Searching the Scriptures study
Duplication of copyrighted material for commercial use is strictly prohibited. Committed to Excellence in Communicating Biblical Truth and Its Application. S01.

Searching tracks - Irisa
Jul 16, 2009 - characterized by three data: (i) the probabilities OF the searched object ... tial position and velocity) and the n-dimensional vector. Xo = (q,~,.

Searching Tracks
The problem is to detect target tracks. ... Manuscript received April 17, 1999; revised March 29, 2000; ... relative to the global search effort (i.e., for the entire.

Searching the Scriptures study
reminds us that God still uses imperfect people. • We are stabilized when we have similar experiences. Think of Abraham and. Sarah's heartache through years of infertility, their grief over moving away from their homeland, or their intense family c

Searching the Scriptures study
Duplication of copyrighted material for commercial use is strictly prohibited. Committed to Excellence in Communicating Biblical Truth and Its Application. S22.

Searching the Scriptures study
(Genesis 22:5, emphasis added). Don't miss the implication of the little pronoun we: “we will come right back.” Somehow, Abraham knew. Isaac would return with him. What trust! STUDY. ABRAHAM: ONE NOMAD'S AMAZING. JOURNEY OF FAITH. Portrait of a H

Greene, The Future of String Theory, A Conversation with Brian ...
Greene, The Future of String Theory, A Conversation with Brian Greene.pdf. Greene, The Future of String Theory, A Conversation with Brian Greene.pdf. Open.

INTRODUCTION to STRING FIELD THEORY
http://insti.physics.sunysb.edu/˜siegel/plan.html ... 1.3. Aspects. 4. 1.4. Outline. 6. 2. General light cone. 2.1. Actions. 8. 2.2. Conformal algebra. 10. 2.3. Poincaré ...

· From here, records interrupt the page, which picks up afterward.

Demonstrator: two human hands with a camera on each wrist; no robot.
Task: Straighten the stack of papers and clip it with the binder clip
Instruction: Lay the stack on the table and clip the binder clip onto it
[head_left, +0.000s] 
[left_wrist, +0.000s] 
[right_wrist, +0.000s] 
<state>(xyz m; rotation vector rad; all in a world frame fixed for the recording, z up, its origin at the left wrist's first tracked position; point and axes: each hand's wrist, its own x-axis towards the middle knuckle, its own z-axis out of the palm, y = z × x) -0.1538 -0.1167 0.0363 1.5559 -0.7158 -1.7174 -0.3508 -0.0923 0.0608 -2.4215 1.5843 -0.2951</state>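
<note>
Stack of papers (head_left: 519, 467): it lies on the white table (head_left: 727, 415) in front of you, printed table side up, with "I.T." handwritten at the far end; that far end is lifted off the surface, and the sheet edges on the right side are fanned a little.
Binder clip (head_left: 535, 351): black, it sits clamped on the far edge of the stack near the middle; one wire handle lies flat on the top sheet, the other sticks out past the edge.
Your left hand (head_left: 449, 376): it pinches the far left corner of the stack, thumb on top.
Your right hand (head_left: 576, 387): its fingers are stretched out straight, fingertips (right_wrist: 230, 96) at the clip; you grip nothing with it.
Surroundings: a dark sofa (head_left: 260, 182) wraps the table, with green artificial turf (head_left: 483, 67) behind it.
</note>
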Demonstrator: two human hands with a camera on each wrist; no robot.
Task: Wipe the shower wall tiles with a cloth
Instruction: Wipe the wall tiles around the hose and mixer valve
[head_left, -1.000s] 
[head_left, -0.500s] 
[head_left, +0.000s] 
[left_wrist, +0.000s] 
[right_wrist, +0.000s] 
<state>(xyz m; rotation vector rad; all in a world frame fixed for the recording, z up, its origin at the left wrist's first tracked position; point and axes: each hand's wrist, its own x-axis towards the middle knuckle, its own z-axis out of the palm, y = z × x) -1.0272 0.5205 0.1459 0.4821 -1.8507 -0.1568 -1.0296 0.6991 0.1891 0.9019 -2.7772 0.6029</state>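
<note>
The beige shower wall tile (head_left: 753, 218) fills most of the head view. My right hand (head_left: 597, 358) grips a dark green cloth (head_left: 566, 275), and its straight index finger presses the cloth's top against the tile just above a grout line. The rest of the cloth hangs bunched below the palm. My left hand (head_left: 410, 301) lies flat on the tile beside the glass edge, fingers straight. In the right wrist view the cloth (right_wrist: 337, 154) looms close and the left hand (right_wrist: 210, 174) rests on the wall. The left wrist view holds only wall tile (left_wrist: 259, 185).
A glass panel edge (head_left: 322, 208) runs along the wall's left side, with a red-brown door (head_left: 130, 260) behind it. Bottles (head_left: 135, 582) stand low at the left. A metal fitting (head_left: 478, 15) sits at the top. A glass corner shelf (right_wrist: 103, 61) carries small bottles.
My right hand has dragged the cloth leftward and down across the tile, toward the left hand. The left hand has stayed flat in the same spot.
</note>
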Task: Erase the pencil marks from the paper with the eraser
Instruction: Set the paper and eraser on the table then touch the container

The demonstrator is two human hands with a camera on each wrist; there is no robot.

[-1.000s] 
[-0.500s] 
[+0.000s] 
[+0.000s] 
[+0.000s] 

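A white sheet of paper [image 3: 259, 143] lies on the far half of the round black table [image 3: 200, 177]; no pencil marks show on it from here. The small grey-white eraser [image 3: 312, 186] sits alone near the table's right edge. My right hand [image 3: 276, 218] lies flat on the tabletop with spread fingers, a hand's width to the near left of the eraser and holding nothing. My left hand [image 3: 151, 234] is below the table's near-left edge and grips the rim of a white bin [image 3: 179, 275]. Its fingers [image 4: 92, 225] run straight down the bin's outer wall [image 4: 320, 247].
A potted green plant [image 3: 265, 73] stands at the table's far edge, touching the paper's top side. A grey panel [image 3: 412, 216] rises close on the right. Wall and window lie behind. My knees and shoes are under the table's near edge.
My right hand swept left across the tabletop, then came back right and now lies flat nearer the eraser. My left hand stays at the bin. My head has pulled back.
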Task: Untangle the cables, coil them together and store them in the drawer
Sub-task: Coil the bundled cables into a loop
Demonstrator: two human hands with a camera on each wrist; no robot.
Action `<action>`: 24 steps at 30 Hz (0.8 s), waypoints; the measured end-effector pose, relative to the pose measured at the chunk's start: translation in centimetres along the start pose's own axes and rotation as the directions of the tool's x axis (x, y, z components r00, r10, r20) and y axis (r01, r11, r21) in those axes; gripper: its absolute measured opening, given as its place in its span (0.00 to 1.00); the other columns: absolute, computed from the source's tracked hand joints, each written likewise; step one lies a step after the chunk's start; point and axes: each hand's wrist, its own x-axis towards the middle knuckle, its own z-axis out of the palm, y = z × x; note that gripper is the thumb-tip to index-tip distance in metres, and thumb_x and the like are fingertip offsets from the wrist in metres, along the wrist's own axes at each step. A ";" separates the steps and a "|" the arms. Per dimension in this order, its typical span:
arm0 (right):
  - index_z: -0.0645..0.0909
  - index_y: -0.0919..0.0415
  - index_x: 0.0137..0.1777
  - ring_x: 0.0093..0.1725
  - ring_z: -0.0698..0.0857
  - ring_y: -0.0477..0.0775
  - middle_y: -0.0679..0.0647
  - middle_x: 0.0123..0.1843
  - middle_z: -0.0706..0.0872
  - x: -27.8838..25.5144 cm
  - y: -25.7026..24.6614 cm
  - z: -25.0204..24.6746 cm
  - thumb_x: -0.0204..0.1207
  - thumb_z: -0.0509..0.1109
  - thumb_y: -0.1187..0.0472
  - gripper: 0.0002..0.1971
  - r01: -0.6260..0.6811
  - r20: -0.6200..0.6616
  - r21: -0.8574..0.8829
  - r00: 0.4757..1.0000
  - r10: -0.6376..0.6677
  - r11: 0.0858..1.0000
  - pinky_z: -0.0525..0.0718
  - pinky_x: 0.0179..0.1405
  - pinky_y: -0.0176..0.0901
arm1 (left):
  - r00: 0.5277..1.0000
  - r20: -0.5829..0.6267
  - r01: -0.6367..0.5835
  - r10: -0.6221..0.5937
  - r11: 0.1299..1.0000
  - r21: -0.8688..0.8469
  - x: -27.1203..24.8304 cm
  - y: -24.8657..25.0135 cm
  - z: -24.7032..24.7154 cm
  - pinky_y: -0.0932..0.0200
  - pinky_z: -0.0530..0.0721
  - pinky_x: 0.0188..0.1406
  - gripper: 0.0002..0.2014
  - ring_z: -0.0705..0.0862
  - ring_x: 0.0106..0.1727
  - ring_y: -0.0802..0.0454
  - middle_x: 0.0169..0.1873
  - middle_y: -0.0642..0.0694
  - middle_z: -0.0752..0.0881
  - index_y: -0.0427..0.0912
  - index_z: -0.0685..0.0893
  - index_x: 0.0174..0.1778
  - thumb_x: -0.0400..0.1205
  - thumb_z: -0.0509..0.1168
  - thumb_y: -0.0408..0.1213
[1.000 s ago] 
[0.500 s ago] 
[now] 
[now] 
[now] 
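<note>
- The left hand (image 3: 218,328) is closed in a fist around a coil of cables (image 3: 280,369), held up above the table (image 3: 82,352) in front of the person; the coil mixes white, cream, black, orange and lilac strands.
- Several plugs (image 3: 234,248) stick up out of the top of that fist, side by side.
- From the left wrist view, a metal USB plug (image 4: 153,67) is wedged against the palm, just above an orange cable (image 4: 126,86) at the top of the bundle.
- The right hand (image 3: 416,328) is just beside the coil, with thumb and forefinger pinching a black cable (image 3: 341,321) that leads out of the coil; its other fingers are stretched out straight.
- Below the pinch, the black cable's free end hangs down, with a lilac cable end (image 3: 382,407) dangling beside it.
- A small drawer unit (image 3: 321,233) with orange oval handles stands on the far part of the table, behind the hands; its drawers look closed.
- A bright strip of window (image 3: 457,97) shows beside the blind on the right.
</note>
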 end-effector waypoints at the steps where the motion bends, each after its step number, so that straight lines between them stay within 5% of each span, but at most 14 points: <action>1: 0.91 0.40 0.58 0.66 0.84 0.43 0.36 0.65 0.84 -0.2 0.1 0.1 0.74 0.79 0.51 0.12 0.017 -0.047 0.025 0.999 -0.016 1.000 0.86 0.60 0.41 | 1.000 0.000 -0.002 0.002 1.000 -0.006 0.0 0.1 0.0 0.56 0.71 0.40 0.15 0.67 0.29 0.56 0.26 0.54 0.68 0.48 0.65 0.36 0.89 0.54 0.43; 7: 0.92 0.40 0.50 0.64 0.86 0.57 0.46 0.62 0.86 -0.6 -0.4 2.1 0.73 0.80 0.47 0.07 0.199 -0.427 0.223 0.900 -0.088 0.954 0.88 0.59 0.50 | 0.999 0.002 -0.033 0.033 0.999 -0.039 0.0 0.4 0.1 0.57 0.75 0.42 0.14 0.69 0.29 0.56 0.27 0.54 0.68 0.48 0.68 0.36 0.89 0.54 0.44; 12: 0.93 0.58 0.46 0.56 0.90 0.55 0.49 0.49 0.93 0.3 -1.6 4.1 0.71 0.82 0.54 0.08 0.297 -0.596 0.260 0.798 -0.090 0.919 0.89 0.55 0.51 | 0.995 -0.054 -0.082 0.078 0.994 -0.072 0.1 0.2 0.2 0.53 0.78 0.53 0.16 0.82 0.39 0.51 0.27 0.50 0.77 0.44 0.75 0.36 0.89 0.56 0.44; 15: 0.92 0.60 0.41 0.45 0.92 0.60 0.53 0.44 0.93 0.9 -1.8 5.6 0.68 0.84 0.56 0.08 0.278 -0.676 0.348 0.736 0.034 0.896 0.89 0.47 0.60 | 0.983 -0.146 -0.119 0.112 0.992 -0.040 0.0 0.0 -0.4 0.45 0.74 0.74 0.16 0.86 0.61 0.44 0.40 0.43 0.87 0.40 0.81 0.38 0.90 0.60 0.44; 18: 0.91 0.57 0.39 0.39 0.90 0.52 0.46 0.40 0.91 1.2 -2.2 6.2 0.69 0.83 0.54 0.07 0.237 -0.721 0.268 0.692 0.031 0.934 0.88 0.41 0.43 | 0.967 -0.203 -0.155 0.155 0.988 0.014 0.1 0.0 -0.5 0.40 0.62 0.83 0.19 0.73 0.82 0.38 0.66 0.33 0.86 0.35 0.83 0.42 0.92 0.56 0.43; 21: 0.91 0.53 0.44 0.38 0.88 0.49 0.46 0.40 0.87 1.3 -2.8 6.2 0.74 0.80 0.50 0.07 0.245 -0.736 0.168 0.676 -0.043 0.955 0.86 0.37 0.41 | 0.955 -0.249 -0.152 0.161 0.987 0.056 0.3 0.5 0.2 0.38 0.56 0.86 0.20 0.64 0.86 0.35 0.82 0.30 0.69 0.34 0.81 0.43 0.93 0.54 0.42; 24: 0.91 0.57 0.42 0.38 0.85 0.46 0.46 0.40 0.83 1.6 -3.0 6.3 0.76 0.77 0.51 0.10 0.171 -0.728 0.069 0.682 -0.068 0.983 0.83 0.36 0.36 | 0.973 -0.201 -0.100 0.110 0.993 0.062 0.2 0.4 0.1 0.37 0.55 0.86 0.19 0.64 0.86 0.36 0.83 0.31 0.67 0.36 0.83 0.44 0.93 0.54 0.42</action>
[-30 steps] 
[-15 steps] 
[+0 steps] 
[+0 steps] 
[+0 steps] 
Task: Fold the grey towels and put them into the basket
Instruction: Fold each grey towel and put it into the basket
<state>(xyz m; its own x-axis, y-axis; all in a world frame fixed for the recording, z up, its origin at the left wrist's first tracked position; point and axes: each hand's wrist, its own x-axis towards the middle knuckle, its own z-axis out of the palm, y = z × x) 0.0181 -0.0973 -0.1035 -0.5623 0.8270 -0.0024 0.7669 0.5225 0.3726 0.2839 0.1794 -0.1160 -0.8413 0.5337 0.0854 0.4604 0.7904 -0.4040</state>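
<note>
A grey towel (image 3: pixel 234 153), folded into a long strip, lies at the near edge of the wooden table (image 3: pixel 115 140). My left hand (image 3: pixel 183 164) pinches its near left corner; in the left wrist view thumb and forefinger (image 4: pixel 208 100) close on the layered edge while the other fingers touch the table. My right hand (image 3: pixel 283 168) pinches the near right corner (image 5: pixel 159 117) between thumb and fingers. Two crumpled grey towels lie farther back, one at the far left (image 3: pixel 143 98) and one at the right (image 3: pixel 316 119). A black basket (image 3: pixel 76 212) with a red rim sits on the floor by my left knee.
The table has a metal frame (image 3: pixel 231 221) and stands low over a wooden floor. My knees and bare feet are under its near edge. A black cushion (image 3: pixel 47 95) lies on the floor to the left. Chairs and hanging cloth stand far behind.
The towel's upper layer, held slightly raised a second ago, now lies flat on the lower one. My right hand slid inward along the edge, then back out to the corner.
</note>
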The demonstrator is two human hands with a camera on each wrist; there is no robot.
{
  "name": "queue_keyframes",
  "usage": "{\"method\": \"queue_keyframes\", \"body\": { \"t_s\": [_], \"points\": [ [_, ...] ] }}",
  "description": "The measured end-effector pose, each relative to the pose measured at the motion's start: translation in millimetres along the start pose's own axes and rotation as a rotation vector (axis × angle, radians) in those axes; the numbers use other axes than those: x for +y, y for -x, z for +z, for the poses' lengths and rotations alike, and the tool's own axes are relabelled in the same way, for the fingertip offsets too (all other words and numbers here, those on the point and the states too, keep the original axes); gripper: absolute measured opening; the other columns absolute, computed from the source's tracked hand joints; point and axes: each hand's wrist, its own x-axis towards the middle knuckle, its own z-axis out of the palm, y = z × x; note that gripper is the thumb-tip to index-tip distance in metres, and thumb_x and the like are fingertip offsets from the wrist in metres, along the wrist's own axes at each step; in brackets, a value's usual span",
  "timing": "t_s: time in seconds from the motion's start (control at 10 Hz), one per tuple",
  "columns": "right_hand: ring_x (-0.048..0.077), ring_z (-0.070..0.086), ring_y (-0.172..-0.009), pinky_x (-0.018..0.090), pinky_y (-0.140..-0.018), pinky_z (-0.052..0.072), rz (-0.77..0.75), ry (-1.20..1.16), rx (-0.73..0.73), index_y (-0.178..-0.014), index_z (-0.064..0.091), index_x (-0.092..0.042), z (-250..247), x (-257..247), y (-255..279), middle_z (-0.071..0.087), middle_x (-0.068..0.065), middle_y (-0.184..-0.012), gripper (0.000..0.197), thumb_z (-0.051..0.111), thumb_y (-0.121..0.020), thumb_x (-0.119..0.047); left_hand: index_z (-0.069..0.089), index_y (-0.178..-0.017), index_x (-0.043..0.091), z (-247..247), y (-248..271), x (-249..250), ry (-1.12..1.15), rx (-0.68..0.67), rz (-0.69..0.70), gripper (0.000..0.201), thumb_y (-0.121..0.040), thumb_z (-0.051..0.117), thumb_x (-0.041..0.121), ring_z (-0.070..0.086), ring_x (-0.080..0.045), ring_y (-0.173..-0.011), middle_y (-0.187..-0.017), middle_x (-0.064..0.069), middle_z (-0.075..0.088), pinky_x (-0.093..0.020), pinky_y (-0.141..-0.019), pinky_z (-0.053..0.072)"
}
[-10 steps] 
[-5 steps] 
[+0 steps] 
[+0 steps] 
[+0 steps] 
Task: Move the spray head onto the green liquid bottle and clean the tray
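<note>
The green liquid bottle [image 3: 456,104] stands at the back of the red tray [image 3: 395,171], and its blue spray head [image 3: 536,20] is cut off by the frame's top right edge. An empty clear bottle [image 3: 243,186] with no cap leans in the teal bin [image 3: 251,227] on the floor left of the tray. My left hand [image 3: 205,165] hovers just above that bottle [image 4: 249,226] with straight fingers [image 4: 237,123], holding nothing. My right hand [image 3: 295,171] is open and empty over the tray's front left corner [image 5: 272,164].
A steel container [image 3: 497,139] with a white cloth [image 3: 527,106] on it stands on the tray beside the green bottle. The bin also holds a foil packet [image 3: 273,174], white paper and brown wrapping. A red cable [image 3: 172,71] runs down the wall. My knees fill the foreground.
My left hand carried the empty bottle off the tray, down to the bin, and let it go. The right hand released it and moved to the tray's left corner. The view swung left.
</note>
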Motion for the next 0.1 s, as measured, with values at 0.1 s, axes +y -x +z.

Searching for Activation Functions - arXiv
Oct 27, 2017 - Practically, Swish can be implemented with a single line code change in most deep learning libraries, such as TensorFlow (Abadi et al., 2016) (e.g., x * tf.sigmoid(beta * x) or tf.nn.swish(x) if using a version of TensorFlow released a

String Orchestra Competencies.pdf
Sign in. Loading… Whoops! There was a problem loading more pages. Retrying... Whoops! There was a problem previewing this document. Retrying.